Exercise details =>
The output is the lines below from the one with "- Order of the" through the one with "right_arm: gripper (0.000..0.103", both included, printed exactly and with no other line.

[Source data]
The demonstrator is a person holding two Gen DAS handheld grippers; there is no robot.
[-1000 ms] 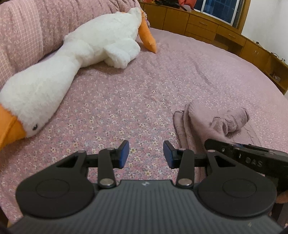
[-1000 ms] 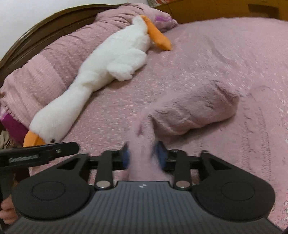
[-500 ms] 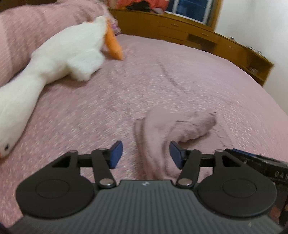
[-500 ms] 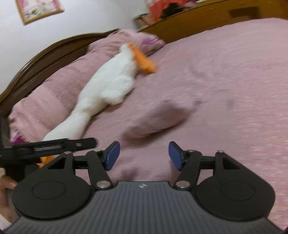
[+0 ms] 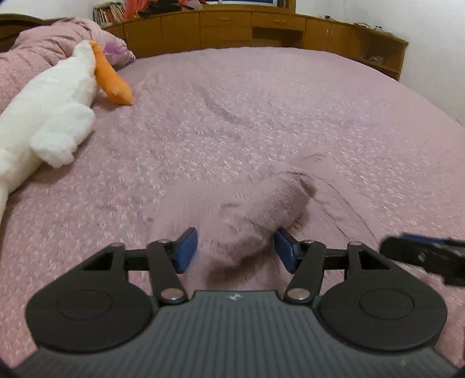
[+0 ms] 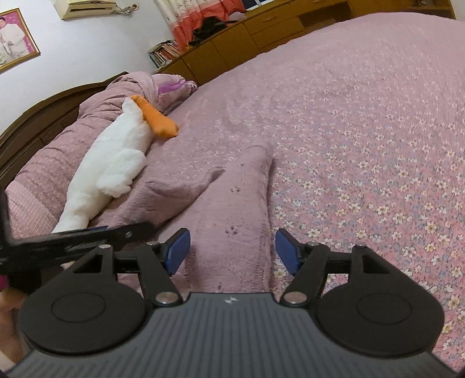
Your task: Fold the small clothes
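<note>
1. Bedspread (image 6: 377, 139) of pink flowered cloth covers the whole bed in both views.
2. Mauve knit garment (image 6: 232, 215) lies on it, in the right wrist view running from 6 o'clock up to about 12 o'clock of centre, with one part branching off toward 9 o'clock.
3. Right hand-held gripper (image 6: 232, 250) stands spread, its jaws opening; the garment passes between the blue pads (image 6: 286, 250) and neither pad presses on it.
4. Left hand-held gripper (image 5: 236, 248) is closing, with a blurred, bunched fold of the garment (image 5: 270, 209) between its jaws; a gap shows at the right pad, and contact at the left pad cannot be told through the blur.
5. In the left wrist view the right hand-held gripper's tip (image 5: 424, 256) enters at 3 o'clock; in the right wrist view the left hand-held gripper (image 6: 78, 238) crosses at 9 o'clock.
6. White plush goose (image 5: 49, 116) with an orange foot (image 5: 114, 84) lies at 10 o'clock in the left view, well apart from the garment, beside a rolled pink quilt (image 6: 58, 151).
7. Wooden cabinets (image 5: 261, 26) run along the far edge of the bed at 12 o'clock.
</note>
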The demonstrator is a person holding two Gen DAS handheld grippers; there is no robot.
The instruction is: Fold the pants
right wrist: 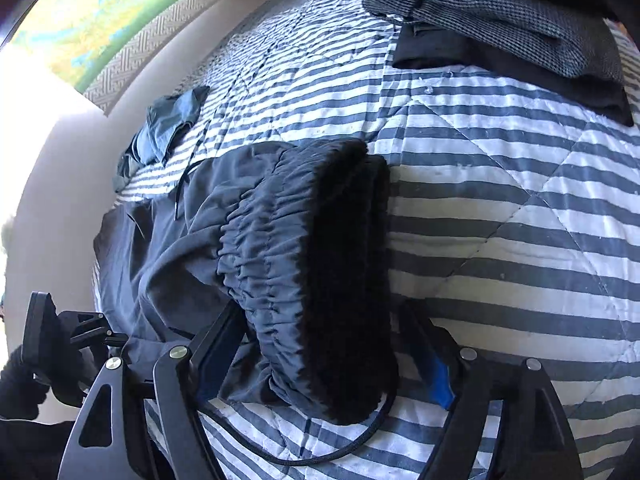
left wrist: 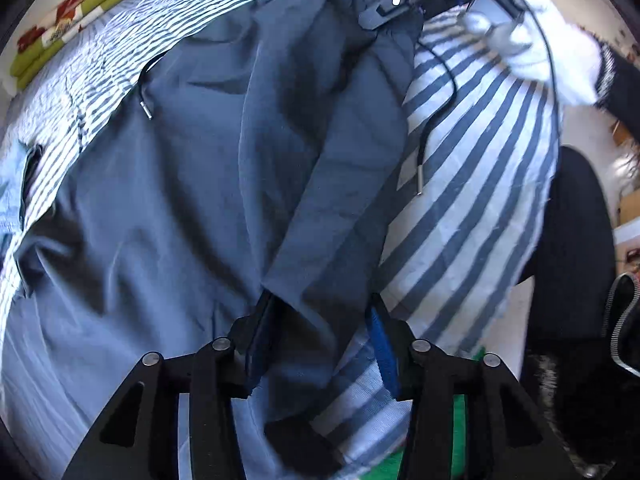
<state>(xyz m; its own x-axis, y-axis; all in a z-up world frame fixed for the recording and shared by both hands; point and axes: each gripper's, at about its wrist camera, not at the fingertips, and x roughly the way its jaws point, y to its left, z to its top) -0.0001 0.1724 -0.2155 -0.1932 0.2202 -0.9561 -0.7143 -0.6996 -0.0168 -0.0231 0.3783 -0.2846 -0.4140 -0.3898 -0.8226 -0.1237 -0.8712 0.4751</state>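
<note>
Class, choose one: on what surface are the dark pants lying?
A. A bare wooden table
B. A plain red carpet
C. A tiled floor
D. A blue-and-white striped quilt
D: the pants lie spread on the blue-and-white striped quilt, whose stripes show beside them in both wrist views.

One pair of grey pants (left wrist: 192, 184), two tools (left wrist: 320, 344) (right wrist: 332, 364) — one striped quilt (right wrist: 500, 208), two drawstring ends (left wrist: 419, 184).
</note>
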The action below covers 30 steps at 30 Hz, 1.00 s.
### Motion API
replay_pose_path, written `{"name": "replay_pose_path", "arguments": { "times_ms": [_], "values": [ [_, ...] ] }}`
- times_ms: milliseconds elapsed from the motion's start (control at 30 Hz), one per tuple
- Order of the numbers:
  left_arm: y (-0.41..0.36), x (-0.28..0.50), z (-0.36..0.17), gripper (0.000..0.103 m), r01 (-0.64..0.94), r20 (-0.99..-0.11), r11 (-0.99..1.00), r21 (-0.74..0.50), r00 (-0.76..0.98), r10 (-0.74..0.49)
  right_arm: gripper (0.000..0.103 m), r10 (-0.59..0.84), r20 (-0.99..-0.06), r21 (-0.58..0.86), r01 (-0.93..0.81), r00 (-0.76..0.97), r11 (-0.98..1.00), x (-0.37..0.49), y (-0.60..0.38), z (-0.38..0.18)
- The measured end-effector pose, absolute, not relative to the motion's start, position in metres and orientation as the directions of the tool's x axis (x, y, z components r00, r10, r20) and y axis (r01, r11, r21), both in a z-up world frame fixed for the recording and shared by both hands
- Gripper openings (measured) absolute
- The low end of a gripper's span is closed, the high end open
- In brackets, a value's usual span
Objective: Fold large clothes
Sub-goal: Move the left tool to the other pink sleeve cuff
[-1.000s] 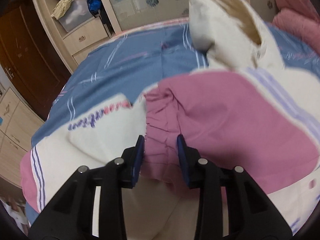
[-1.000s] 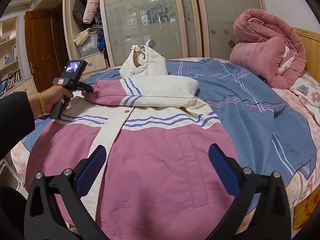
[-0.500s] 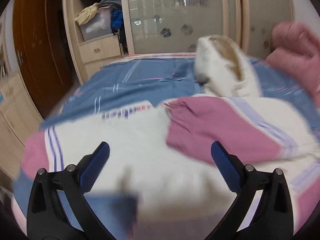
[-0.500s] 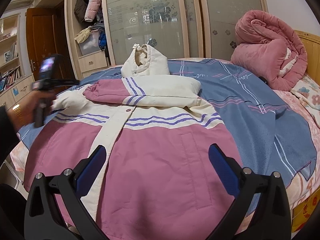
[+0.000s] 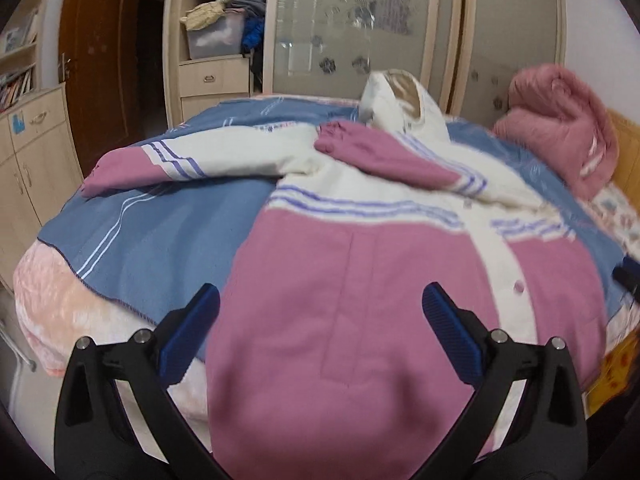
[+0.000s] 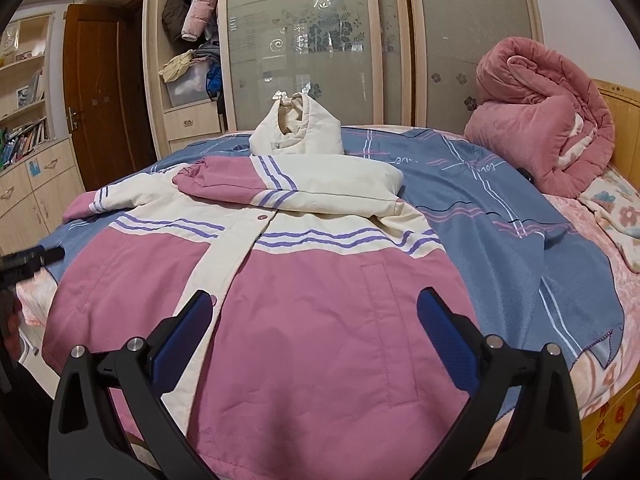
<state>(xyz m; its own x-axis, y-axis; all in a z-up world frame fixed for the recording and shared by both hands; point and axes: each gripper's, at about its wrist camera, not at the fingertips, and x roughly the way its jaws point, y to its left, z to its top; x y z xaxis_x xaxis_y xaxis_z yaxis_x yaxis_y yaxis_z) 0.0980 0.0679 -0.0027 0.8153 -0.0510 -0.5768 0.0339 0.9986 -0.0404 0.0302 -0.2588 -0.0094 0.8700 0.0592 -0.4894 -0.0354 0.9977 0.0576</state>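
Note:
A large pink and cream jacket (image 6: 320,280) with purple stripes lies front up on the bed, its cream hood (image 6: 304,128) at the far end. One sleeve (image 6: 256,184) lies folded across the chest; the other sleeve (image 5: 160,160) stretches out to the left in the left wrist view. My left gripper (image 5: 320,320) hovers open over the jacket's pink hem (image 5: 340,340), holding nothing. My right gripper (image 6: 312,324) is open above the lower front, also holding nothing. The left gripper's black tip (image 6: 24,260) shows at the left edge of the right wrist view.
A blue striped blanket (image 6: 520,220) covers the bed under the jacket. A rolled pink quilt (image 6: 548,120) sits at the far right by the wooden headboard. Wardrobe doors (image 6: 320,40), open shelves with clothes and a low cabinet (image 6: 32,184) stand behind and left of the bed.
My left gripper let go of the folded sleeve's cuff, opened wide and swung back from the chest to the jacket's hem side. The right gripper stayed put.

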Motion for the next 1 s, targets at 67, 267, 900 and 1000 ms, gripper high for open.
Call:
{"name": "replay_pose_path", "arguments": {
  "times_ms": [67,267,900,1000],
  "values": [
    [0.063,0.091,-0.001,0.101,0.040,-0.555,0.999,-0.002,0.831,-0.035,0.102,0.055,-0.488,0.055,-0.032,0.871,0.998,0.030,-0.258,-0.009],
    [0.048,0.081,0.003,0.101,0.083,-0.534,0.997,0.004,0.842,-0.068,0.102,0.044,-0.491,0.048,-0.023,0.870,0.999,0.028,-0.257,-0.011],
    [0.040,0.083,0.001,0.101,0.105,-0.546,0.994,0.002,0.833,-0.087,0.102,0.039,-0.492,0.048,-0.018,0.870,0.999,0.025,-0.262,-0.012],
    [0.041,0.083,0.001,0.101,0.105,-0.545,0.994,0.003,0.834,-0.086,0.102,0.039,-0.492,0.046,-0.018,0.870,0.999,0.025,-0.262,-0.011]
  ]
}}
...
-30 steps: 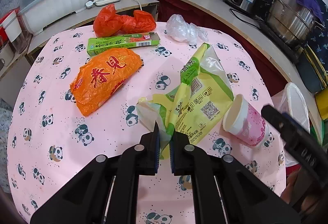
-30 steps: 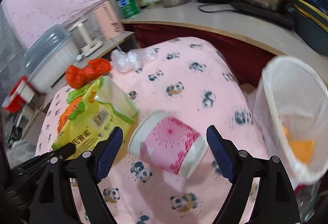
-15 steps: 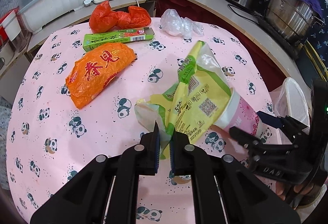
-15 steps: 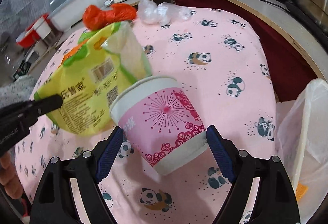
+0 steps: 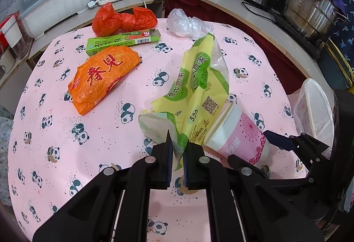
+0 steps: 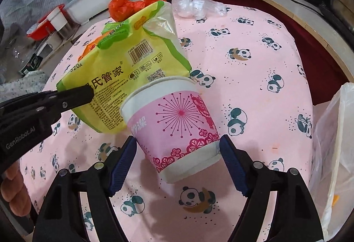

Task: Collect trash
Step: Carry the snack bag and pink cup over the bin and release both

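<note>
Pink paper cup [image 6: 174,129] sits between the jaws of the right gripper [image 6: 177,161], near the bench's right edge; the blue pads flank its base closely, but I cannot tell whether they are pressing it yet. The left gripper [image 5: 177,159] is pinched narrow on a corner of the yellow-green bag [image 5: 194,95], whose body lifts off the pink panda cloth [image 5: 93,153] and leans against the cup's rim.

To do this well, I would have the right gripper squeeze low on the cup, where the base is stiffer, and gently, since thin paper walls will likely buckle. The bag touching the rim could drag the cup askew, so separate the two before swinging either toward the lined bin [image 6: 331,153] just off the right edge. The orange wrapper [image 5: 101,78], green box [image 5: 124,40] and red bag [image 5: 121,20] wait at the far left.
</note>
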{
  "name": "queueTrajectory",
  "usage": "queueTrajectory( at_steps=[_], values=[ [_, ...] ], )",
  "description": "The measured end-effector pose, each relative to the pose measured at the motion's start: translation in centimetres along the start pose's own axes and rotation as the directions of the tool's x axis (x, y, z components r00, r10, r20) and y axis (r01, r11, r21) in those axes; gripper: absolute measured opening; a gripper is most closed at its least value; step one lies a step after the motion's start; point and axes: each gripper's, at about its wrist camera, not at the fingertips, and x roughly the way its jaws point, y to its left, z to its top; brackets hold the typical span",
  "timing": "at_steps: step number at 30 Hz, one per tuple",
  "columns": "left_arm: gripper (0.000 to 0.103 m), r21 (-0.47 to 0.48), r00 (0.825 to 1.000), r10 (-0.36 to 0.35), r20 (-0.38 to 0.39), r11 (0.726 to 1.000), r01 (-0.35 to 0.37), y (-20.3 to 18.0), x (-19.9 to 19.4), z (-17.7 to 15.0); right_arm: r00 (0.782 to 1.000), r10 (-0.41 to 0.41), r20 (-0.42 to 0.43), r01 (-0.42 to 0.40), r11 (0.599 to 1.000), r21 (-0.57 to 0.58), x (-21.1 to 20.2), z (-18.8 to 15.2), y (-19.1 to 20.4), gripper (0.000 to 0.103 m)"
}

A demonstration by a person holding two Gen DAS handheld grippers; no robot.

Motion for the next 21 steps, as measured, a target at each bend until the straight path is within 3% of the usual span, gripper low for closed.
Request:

Solution for this task =>
- Order of the numbers:
  left_arm: y (-0.41..0.36), x (-0.28..0.50), z (-0.36..0.17), gripper (0.000..0.103 m), r01 (-0.64..0.94), r20 (-0.99..-0.11), r11 (-0.99..1.00), r21 (-0.74..0.50), r00 (-0.76..0.98), r10 (-0.74..0.49)
  right_arm: gripper (0.000..0.103 m), r10 (-0.59..0.84), r20 (-0.99..-0.06), r21 (-0.58..0.86), r01 (-0.93..0.81), r00 (-0.76..0.97), r11 (-0.98..1.00), x (-0.37..0.49), y (-0.60..0.38), z (-0.38..0.18)

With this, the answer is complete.